In addition to seeking actual, compensatory and consequential damages in Count II for defendants' alleged breach of contract, Cummins seeks punitive or exemplary damages. Defendants are correct that breach of contract actions generally do not give rise to punitive or exemplary damage claims, Kelsay v. Motorola, Inc., 74 Ill. 2d 172, 187, 23 Ill. Dec. 559, 566, 384 N.E.2d 353, 360 (1978). As such, Cummins' claim for punitive or exemplary damages is stricken.

The forfeiture provision of the Agreement found in Section 11.8(C) states:

All Partners recognize and agree that the retirement benefits granted by Section 11.1 are conferred in consideration and contemplation of such Qualified Retiring Partner's not undertaking the representation of any Partnership Client. Accordingly, each Partner agrees and does hereby relinquish any benefit provided in the aforesaid Section 11.1 in the event he undertakes the representation of the Partnership Client within three (3) years after his effective date of withdrawal from the Partnership. In the event any withdrawing Partner has previously received any benefit pursuant to the aforesaid Section 11.1, he shall immediately, upon receipt (whether directly or indirectly as a member of any firm) of any fees from a Partnership Client within three (3) years after his effective date of withdrawal from the Partnership, return the amount of said benefit to the Partnership and provide all records and documentation to support the amount as the Partnership may deem necessary.
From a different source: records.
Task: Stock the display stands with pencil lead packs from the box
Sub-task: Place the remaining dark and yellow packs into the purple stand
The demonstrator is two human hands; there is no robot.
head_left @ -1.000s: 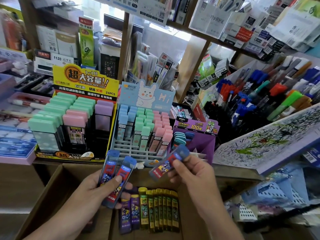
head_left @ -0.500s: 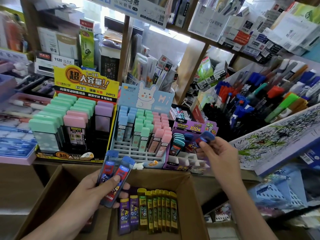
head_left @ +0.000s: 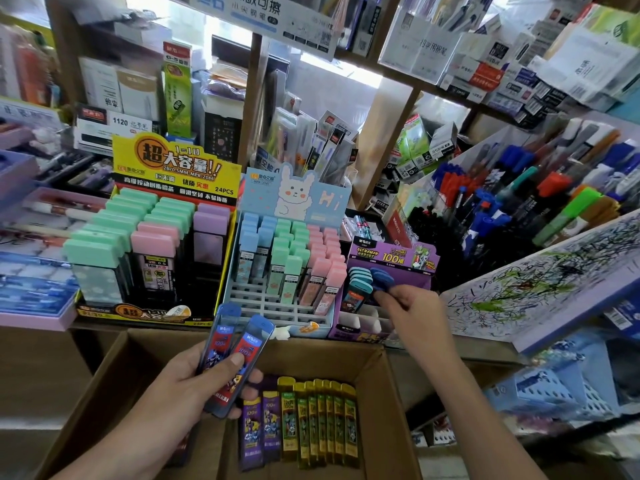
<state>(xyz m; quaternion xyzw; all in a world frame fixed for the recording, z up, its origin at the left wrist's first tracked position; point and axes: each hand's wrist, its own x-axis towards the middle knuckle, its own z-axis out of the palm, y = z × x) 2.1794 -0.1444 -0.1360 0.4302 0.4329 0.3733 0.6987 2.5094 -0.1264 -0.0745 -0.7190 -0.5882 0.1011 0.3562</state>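
Note:
My left hand holds two blue pencil lead packs above the open cardboard box. Inside the box stand several purple and yellow lead packs in a row. My right hand pinches one blue lead pack by its cap at the purple display stand, beside several teal-capped packs standing in it. The stand's front slots are white and bare.
A blue bunny stand with pastel packs and a yellow stand with larger packs sit to the left. Pens fill a rack at right. A scribbled test board juts out near my right hand. Wooden shelf posts rise behind.
My right hand carried its blue pack from above the box up and right into the purple stand and lowered it among the packs there. My left hand stayed put with its two packs.

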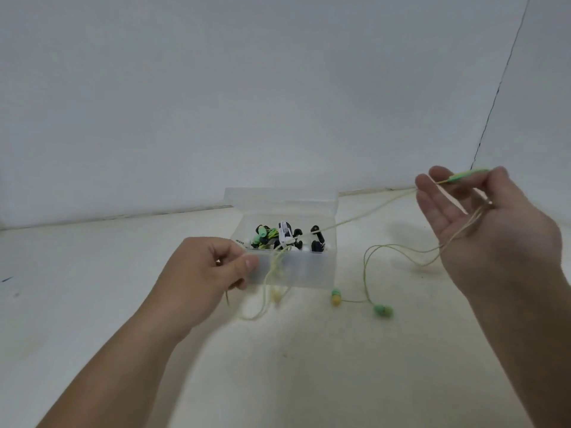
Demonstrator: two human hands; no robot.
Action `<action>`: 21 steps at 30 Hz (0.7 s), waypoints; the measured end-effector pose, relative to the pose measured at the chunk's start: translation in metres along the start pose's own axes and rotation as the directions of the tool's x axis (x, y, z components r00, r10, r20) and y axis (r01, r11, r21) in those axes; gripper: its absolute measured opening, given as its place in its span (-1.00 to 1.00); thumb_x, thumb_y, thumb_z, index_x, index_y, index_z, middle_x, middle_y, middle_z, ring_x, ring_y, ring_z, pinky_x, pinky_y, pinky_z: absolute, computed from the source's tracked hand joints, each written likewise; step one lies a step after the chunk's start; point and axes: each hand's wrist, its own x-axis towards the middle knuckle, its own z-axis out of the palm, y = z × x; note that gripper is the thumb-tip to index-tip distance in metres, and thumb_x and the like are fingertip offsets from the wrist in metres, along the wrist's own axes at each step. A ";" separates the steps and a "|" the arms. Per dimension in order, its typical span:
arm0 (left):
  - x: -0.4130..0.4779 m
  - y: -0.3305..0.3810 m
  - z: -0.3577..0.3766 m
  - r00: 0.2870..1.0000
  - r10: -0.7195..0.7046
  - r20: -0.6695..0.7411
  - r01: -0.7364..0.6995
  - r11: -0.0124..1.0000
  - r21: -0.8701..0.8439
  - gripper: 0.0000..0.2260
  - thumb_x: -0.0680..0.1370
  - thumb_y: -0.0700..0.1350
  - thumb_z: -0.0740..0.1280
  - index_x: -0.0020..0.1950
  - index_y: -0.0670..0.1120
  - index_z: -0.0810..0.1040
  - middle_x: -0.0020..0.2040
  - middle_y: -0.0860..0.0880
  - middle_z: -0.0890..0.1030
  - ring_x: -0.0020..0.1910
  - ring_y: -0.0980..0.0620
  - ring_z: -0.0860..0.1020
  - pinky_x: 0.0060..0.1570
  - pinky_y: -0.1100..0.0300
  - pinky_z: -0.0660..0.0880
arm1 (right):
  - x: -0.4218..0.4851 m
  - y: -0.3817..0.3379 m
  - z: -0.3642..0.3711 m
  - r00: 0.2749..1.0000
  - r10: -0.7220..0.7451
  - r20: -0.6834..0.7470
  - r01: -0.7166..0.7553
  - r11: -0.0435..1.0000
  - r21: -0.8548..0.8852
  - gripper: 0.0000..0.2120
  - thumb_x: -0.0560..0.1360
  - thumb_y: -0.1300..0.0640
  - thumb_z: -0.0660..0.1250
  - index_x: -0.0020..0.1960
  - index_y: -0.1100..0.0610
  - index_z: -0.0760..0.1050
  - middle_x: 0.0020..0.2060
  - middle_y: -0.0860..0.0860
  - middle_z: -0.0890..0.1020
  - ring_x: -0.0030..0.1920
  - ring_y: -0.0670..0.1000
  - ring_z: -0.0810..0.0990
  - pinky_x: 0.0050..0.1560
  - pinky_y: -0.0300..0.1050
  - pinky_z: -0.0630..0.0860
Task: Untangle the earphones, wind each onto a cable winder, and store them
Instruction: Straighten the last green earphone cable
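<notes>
Step in hand: untangling. Left hand (210, 267), at 9 o'clock of clear box (309, 274), curled, pinching yellow cord (364, 216) at front wall. Right hand (482, 220), at 3 o'clock, palm open, cord looped across; grip on green plug (466, 176) cannot be told. Earbuds (383, 311) lying at 5 o'clock. Next: ease cord clear of box contents (287, 234) without snagging.

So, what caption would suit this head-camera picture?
Right hand holds the green plug of a yellow earphone cable; left hand pinches the cable beside an open clear plastic box.
</notes>
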 end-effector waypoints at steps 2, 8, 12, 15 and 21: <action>0.003 -0.002 0.000 0.995 -0.072 -0.064 0.058 0.979 -0.197 -0.78 0.60 -0.19 0.34 -0.23 -0.16 0.66 -0.45 -0.12 0.49 -0.38 0.03 0.55 -0.23 0.18 0.47 | 0.002 0.001 -0.004 0.987 -0.086 -0.136 0.063 0.984 -0.168 -0.77 0.58 0.19 0.21 -0.24 0.15 0.49 -0.03 0.11 0.71 -0.01 0.12 0.73 0.04 -0.08 0.65; 0.002 0.007 -0.001 0.968 -0.243 0.065 0.234 0.776 -0.585 -0.86 0.51 -0.15 0.39 -0.23 -0.12 0.51 -0.43 0.04 0.18 -0.52 0.09 0.19 -0.54 0.28 0.21 | 0.007 0.014 -0.010 0.948 -0.230 -0.218 0.072 0.827 -0.558 -0.64 0.59 0.05 0.24 -0.35 0.01 0.62 -0.19 -0.09 0.61 -0.02 -0.04 0.63 0.08 -0.16 0.53; 0.001 0.005 -0.007 0.945 -0.186 -0.270 0.165 0.981 -0.102 -0.52 0.33 -0.24 0.52 -0.42 -0.01 0.18 -0.45 0.02 0.14 -0.45 0.00 0.08 -0.35 0.13 0.04 | 0.004 0.011 -0.011 0.904 -0.389 -0.180 0.168 0.708 -0.686 -0.65 0.61 0.00 0.19 -0.29 -0.03 0.60 -0.41 -0.09 0.39 -0.46 -0.14 0.33 -0.39 -0.26 0.28; 0.005 0.002 -0.016 0.836 -0.365 -0.410 0.232 0.911 -0.340 -0.53 0.42 -0.08 0.49 -0.40 0.00 0.18 -0.44 -0.02 0.16 -0.50 -0.02 0.10 -0.35 0.11 0.06 | 0.004 0.008 -0.013 0.869 -0.470 -0.157 0.222 0.652 -0.725 -0.66 0.58 -0.02 0.18 -0.30 -0.08 0.59 -0.65 -0.16 0.23 -0.54 -0.09 0.21 -0.40 -0.16 0.21; 0.008 -0.004 -0.012 0.807 -0.461 -0.369 0.304 0.860 -0.409 -0.55 0.47 0.01 0.47 -0.38 -0.01 0.21 -0.47 -0.01 0.19 -0.51 -0.01 0.13 -0.40 0.17 0.08 | 0.004 0.011 -0.013 0.861 -0.499 -0.099 0.246 0.577 -0.779 -0.66 0.57 -0.03 0.15 -0.30 -0.07 0.58 -0.70 -0.18 0.28 -0.50 -0.08 0.26 -0.31 -0.12 0.24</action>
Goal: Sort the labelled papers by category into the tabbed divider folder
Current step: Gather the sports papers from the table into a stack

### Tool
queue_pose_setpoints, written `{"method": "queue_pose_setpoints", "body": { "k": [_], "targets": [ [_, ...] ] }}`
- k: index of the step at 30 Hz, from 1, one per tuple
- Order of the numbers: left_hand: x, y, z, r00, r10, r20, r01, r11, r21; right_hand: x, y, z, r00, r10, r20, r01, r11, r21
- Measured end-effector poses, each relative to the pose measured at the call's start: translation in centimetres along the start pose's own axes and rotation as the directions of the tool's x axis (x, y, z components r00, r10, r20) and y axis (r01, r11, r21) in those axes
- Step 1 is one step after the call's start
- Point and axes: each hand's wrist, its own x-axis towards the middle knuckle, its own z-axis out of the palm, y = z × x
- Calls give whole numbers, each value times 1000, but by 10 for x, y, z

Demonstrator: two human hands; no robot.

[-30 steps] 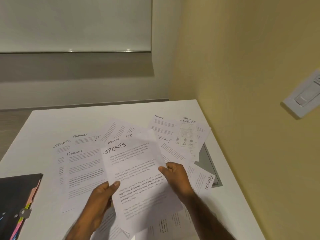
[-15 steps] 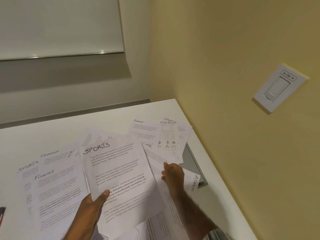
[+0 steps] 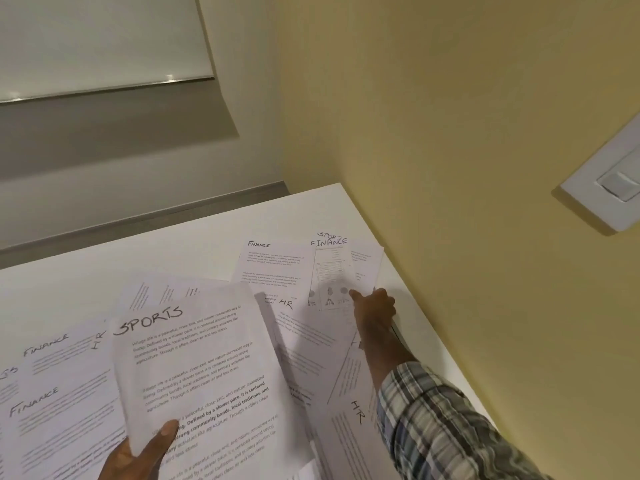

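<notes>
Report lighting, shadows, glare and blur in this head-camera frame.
Head view: soft indoor light; a small glint on the blind rail; the SPORTS sheet in the left hand casts a shadow onto the HR paper beside it; print toward the left edge is smeared; the wide lens tilts the wall, and the switch is cropped and soft.

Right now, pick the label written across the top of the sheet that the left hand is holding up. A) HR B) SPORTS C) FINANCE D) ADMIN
B: the raised sheet, which the left hand grips near its lower edge with the thumb on top, reads SPORTS in handwriting across its top.
</notes>
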Motion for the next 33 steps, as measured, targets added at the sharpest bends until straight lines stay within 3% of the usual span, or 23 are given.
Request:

A "Partnership Client" is "any client whom or which the Partnership had, directly or indirectly, rendered any legal services in the two (2) years immediately preceding the effective date of withdrawal of the withdrawal Partner." Cummins does not dispute that he represents Partnership Clients. (Compl. ¶ 17.)

Rule 5.6 of the Model Rules of Professional Responsibility states: "A lawyer shall not participate in offering or making: (a) a partnership or employment agreement that restricts the rights of a lawyer to practice after termination of the relationship, except an agreement concerning benefits upon retirement." Both Texas and Illinois have adopted Rule 5.6 into its rules of professional responsibility.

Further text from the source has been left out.